The Insolvency Law Committee (2017) had noted that the amount paid by allottees under a real estate project is a means of raising finance for the project, and hence would classify as financial debt. It had also noted that, in certain cases, allottees provide more money towards a real estate project than banks. The Bill provides that the amount raised from allottees during the sale of a real estate project would have the commercial effect of a borrowing, and therefore be considered as a financial debt for the real estate company (or the debtor).
However, it may be argued that the money raised from allottees under a real estate project is an advance payment for a future asset (or the property allotted to them). It is not an explicit loan given to the developer against receipt of interest, or similar consideration for the time value of money, and therefore may not qualify as financial debt.
Do the amendments affect the priority of real estate allottees in the waterfall under liquidation?
During the corporate insolvency resolution process, a committee of creditors (comprising of all financial creditors) may choose to: (i) resolve the debtor company, or (ii) liquidate (sell) the debtor’s assets to repay loans. If no decision is made by the committee within the prescribed time period, the debtor’s assets are liquidated to repay the debt.

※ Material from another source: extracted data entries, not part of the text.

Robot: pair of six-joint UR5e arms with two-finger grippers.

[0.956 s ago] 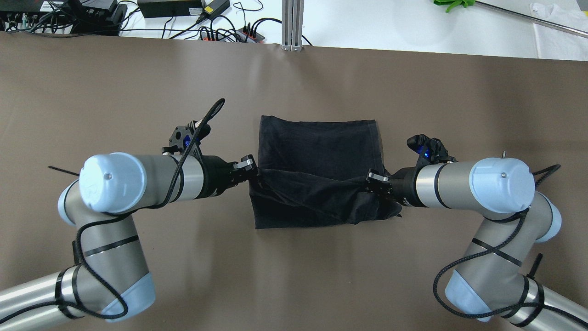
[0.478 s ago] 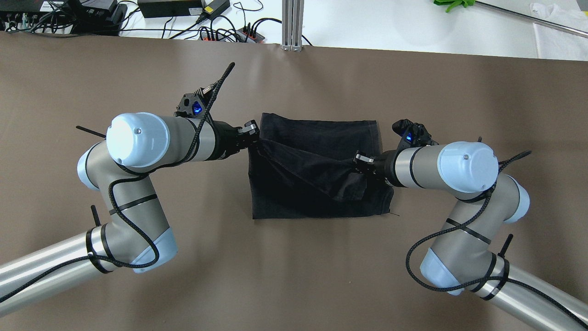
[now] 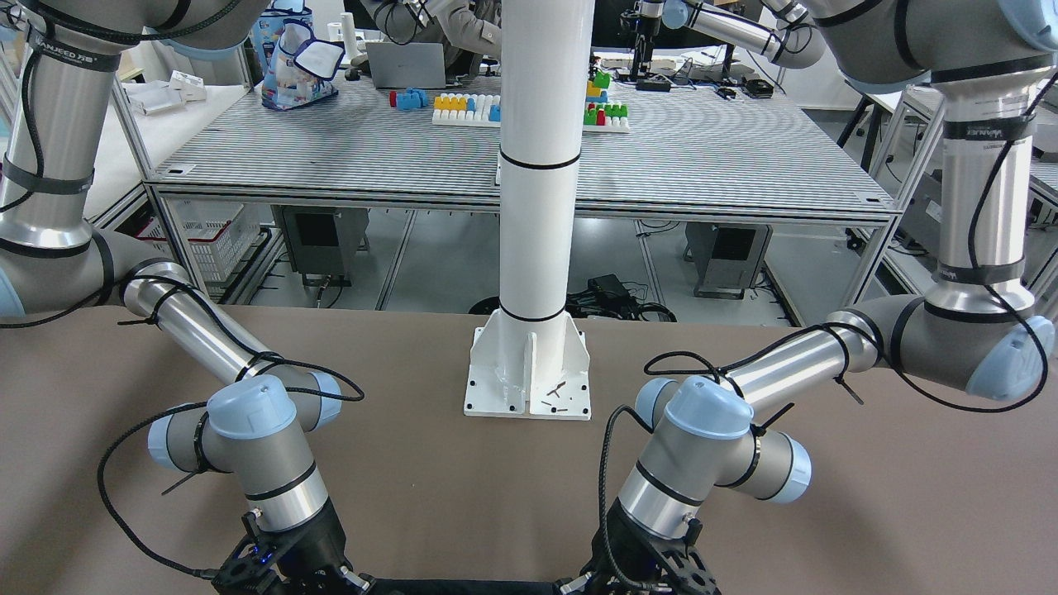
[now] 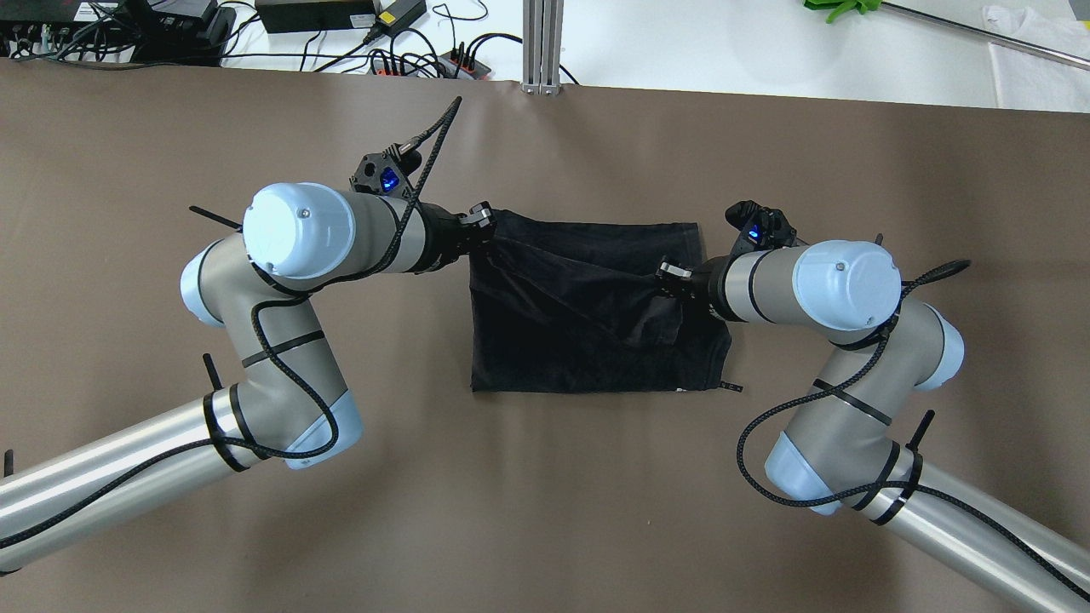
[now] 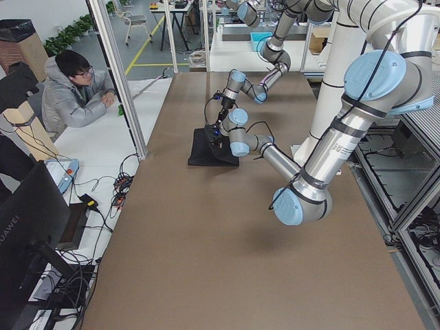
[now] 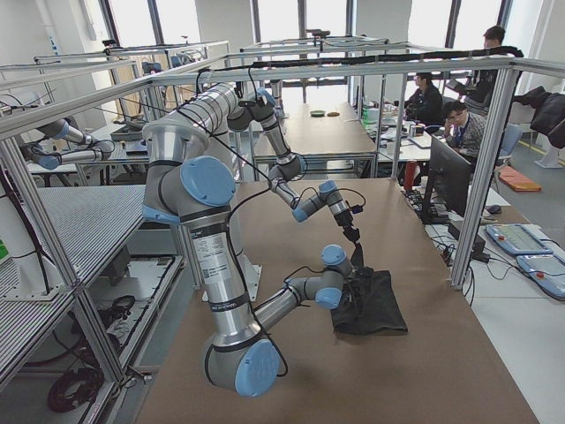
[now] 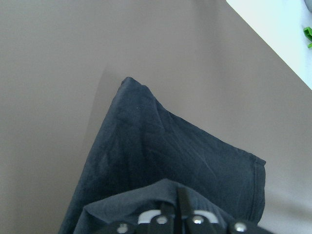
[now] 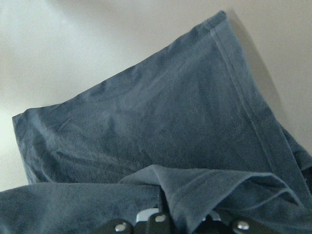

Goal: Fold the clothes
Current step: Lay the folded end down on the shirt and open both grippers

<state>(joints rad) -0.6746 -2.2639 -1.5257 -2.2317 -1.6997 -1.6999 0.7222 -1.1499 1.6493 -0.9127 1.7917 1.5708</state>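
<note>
The clothes are one black garment lying mid-table, its near edge lifted and drawn over itself toward the far edge. My left gripper is shut on the cloth near the garment's far left corner. Toward the right side, my right gripper is shut on a bunched fold of it, lower down than the left. In the left wrist view the cloth drapes over the shut fingers. The right wrist view shows a fold of the hemmed cloth pinched in the fingers. A thin strip of the garment shows at the front-facing view's bottom edge.
The white pole's base plate stands on the brown table on the robot's side of the garment. Cables and power bricks and an aluminium post lie past the far edge. A person sits beyond the table.
Both grippers have carried the garment's near edge away from the robot toward its far edge. The left has gone further, reaching the far left corner.
</note>
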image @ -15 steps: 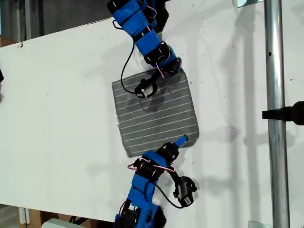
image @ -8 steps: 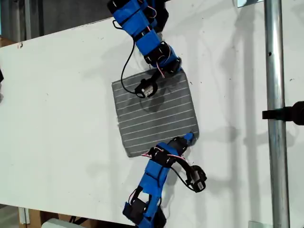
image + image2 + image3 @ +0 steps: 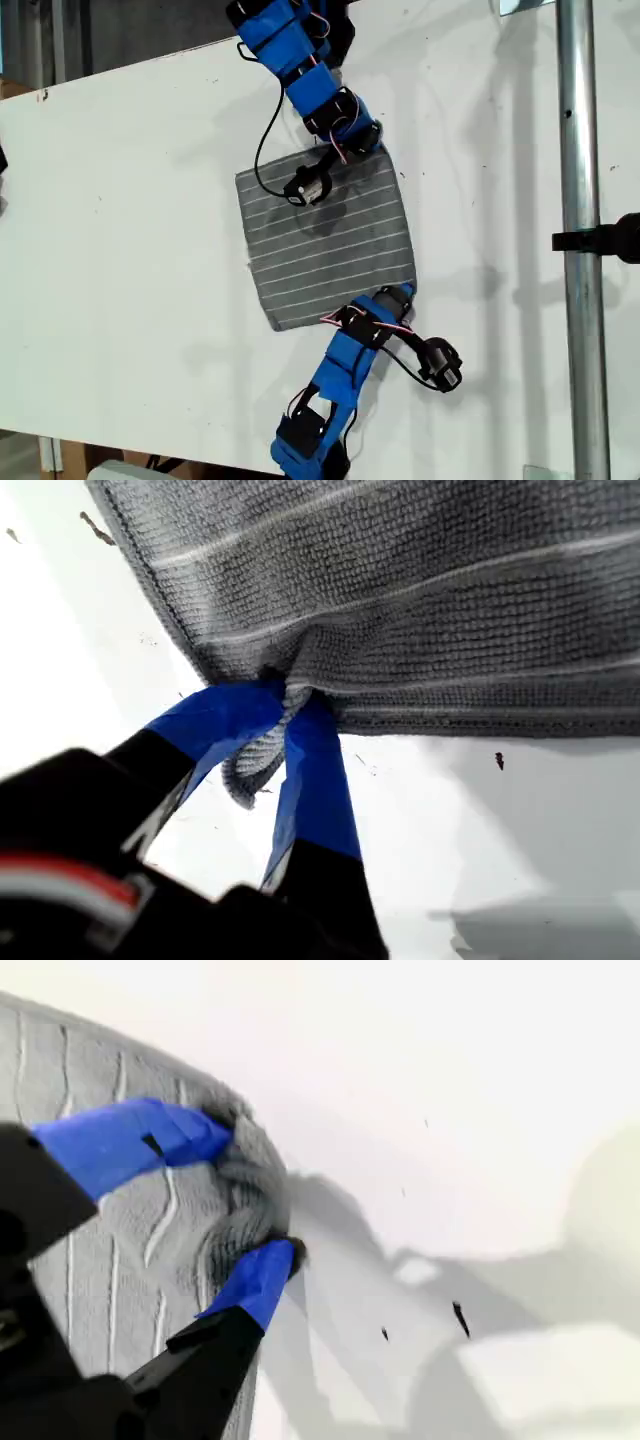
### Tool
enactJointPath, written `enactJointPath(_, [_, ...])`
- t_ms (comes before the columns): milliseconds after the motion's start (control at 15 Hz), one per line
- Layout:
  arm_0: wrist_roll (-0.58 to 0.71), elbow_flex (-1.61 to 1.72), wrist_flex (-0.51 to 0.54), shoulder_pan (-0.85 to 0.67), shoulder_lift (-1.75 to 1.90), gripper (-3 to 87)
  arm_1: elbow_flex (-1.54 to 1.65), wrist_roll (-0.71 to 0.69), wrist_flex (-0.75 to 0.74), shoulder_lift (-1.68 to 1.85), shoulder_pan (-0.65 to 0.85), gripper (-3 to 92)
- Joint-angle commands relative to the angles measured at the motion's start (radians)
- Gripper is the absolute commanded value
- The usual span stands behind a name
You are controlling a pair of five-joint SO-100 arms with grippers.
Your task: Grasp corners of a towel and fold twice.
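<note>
The towel, dark grey with thin white stripes, lies flat on the white table. My first gripper belongs to the arm coming from the exterior view's bottom. It is shut on the towel's lower right corner as the exterior view shows it. In the first wrist view its blue fingers pinch a small bunch of cloth, with the towel stretching away beyond. My second gripper, on the arm from the exterior view's top, is shut on the upper right corner. Its fingers squeeze crumpled towel.
A vertical metal pole with a black clamp stands at the exterior view's right. The table's far edge runs along the exterior view's top left. Cables loop from both arms above the cloth.
The first arm has swung toward the exterior view's right, its wrist camera moving right and down, and its jaws have settled on the towel's lower right corner. The second arm has not moved.
</note>
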Motion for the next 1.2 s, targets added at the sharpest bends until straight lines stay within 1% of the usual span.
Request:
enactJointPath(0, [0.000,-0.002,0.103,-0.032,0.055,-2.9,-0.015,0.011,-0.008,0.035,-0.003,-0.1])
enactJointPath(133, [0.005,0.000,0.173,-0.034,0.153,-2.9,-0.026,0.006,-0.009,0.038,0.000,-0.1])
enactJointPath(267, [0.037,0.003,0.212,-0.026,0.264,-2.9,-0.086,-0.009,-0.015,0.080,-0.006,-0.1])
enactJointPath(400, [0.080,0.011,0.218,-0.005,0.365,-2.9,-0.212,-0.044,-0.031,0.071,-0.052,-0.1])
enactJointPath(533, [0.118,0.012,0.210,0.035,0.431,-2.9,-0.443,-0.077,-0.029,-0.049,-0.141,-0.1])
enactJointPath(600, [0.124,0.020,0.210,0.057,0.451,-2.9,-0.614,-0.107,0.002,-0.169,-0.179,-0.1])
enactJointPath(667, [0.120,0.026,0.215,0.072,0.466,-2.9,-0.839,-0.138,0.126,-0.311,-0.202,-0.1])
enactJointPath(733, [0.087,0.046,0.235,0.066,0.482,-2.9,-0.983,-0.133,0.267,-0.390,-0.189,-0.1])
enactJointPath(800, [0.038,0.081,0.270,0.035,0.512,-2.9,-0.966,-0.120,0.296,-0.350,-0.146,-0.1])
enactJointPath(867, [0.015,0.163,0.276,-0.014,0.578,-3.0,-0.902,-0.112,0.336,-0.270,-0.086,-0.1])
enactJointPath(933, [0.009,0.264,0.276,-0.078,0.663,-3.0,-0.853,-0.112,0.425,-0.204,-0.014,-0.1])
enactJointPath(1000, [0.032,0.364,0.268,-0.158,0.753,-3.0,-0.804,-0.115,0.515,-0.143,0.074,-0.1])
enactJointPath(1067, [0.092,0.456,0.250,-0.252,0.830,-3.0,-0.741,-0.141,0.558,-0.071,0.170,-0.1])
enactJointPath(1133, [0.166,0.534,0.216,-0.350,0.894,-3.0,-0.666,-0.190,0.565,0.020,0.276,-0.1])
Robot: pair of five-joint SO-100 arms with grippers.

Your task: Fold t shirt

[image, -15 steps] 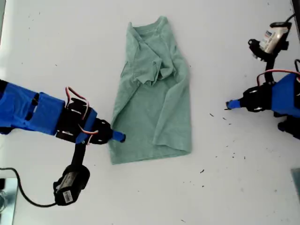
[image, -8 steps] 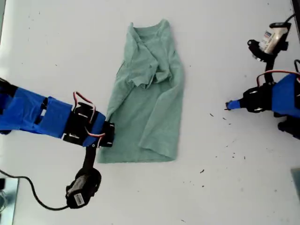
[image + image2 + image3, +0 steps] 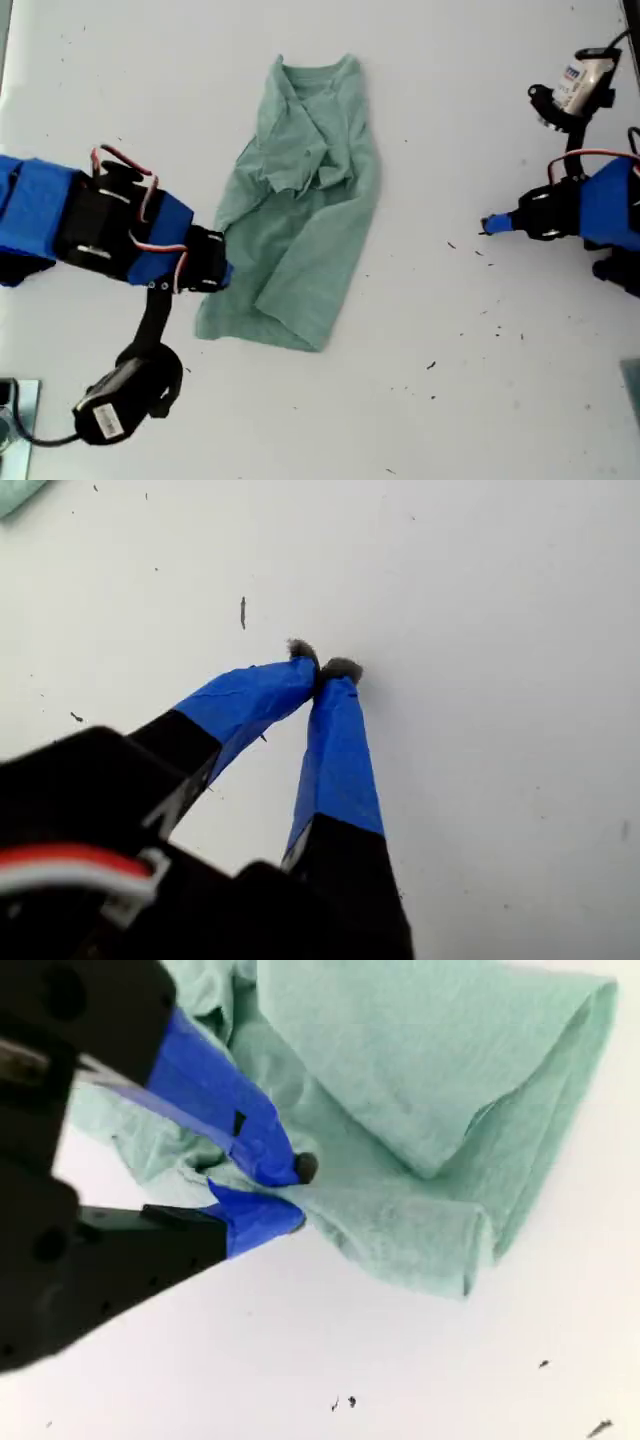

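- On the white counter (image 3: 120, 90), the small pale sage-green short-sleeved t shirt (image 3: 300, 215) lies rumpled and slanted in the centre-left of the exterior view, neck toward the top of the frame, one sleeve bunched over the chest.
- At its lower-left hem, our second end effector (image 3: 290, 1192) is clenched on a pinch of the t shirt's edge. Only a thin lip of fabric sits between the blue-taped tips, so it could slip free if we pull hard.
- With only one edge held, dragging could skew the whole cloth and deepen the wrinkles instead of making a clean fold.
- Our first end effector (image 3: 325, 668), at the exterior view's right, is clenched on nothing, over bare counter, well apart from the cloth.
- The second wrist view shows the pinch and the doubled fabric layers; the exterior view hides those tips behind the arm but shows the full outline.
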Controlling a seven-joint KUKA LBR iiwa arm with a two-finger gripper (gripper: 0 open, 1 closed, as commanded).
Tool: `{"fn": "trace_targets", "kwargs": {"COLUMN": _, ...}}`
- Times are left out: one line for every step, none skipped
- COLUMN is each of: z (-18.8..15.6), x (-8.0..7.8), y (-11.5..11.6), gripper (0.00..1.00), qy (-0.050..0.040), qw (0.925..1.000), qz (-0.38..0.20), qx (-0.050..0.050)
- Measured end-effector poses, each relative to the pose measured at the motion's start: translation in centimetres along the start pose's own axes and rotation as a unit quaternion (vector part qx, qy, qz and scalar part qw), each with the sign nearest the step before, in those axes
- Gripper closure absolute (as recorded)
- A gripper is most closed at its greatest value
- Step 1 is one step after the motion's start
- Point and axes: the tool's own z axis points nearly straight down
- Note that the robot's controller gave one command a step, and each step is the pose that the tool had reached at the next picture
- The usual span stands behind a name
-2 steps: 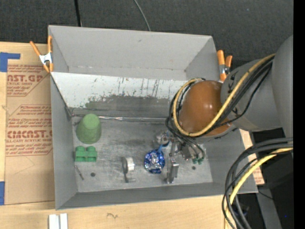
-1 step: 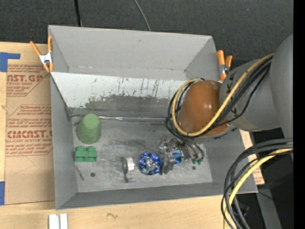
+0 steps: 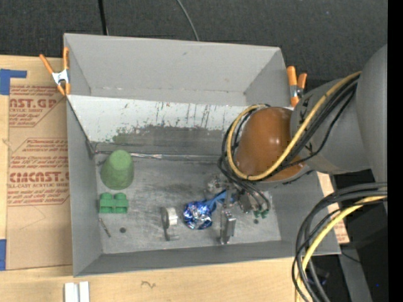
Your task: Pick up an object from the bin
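- Blue crumpled wrapper [image 3: 200, 214]: shiny, w/ white flecks, lying on the bin floor in the front-right part, nr the front wall. A thin blue tail sticks out up-right toward the arm.
- Hand [image 3: 225, 227]: low in the bin, just right of the wrapper, tip down nr the floor. Can't tell whether it's wide or narrow, nor whether it touches the wrapper.
- Orange cover [image 3: 267, 145]: on the wrist directly above the hand, ringed by yellow-black cables [image 3: 234, 137]. The arm comes in from the right.
- Silver-grey cylinder [image 3: 169, 219]: small, just left of the wrapper but apart from it, also nr the front wall.
- Green brick [image 3: 113, 203]: 1 piece w/ 2 studs, well apart at the left side of the floor.
- Green cup [image 3: 118, 168]: just behind the brick, not touching it, close to the left wall.
- Dark speck [image 3: 123, 230]: tiny, front-left, btwn the brick & the front wall.
- Bin [image 3: 170, 68]: grey metal, sloped walls, scuffed back wall.
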Motion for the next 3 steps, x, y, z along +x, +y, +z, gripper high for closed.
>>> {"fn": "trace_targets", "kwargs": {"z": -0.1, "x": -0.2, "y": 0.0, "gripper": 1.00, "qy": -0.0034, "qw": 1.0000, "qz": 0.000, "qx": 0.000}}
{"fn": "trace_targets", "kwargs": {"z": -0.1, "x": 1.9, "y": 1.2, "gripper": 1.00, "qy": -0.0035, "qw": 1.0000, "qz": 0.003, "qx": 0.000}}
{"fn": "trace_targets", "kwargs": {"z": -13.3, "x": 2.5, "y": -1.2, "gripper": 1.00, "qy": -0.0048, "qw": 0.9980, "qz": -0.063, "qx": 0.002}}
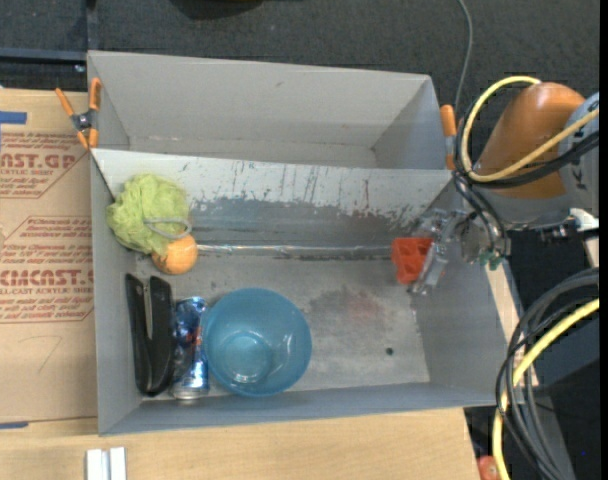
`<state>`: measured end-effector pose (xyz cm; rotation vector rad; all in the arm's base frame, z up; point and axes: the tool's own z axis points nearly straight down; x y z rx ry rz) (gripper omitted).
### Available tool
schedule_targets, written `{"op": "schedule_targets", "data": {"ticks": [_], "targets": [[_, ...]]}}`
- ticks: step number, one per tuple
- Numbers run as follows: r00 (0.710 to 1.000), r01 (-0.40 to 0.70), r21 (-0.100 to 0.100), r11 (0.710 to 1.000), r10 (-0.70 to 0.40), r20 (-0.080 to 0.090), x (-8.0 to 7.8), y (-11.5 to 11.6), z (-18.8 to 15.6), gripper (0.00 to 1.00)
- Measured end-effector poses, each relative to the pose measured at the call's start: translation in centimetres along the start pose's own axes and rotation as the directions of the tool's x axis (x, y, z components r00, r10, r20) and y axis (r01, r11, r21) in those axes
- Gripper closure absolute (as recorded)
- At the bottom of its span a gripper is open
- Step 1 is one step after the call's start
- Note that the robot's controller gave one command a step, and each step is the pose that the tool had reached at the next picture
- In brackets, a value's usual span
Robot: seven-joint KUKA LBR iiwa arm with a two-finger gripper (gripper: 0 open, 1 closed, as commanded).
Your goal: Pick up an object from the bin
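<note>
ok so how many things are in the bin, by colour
green: 1, fuzzy puff
orange: 2, ball and block by the gripper
blue: 2, bowl and can
black: 1, stapler
total: 6

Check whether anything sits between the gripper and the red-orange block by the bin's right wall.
Nothing visible does. The gripper is right beside the red-orange block, with bare floor of the bin around them; the blue bowl lies well to the left.
</note>
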<state>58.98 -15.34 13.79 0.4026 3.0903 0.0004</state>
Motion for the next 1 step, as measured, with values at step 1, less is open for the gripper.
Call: {"op": "schedule_targets", "data": {"ticks": [1], "targets": [[1.000,0.000,-0.001,1.000,0.000,0.001,-0.10,0.05,-3.15,1.00]]}}
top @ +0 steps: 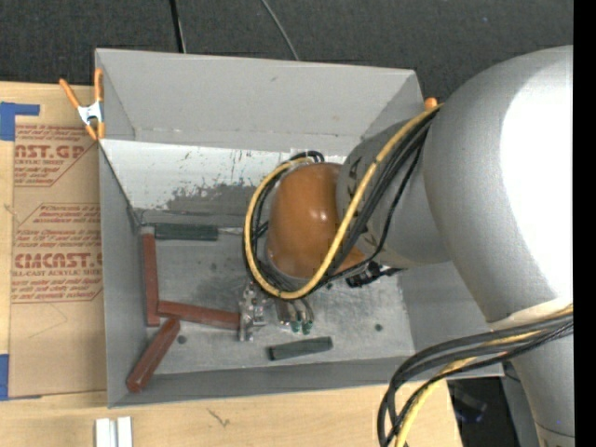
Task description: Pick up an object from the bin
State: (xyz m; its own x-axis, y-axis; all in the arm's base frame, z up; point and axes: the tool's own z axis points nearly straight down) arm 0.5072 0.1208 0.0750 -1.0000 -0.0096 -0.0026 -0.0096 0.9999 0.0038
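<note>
Grey metal bin [261, 101], near edge first: a short dark grey flat bar [300, 348] lies along it, and a slanted red-brown bar [154, 354] sits in the near-left corner. Just behind is the gripper [275, 320], low at the right end of a long red-brown rectangular bar [197, 316]. Clenched or released: can't tell. This bar's long axis runs roughly parallel to the near edge. Its left end touches the slanted bar and a third red-brown bar [149, 277] along the left wall. Risk: an end grab lets the bar pivot and slip, and the touching neighbours get dragged.
</note>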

In case of liquidation, secured creditors are paid first after payment of the resolution fees and other resolution costs. Secured creditors are those whose loans are backed by collateral (security). This is followed by payment of employee wages, and then payment to all the unsecured creditors.
While the Bill classifies allottees as financial creditors, it does not specify whether they would be treated as secured or unsecured creditors. Therefore, their position in the order of priority is not clear.
What amendments have been proposed regarding Micro, Small, and Medium Enterprises (MSMEs)?
Earlier this year, the Code was amended to prohibit certain persons from submitting a resolution plan. These include: (i) wilful defaulters, (ii) promoters or management of the company if it has an outstanding non-performing asset (NPA) for over a year, and (iii) disqualified directors, among others. Further, it barred the sale of property of a defaulter to such persons during liquidation. One of the concerns raised was that in case of some MSMEs, the promoter may be the only person submitting a plan to revive the company. In such cases, the defaulting firm will go into liquidation even if there could have been a viable resolution plan.
The Bill amends the criteria which prohibits certain persons from submitting a resolution plan. For example, the Code prohibits a person from being a resolution applicant if his account has been identified as a NPA for more than a year. The Bill provides that this criterion will not apply if such an applicant is a financial entity, and is not a related party to the debtor (with certain exceptions). Further, if the NPA was acquired under a resolution plan under this Code, then this criterion will not apply for a period of three years (instead of one). Secondly, the Code also bars a guarantor of a defaulter from being an applicant. The Bill specifies that such a bar will apply if such guarantee has been invoked by the creditor and remains unpaid.
In addition to amending these criteria, the Bill also states that the ineligibility criteria for resolution applicants regarding NPAs and guarantors will not be applicable to persons applying for resolution of MSMEs. The central government may, in public interest, modify or remove other provisions of the Code while applying them to MSMEs.
What are some of the other key changes being proposed?
The Bill also makes certain changes to the procedures under the Code. Under the Code, all decisions of the committee of creditors have to be taken by a 75% majority of the financial creditors. The Bill lowers this threshold to 51%. For certain key decisions, such as appointment of a resolution professional, approving the resolution plan, and making structural changes to the company, the voting threshold has been reduced from 75% to 66%.
The Bill also provides for withdrawal of a resolution application, after the resolution process has been initiated with the NCLT. Such withdrawal will have to be approved by a 90% vote of the committee of creditors.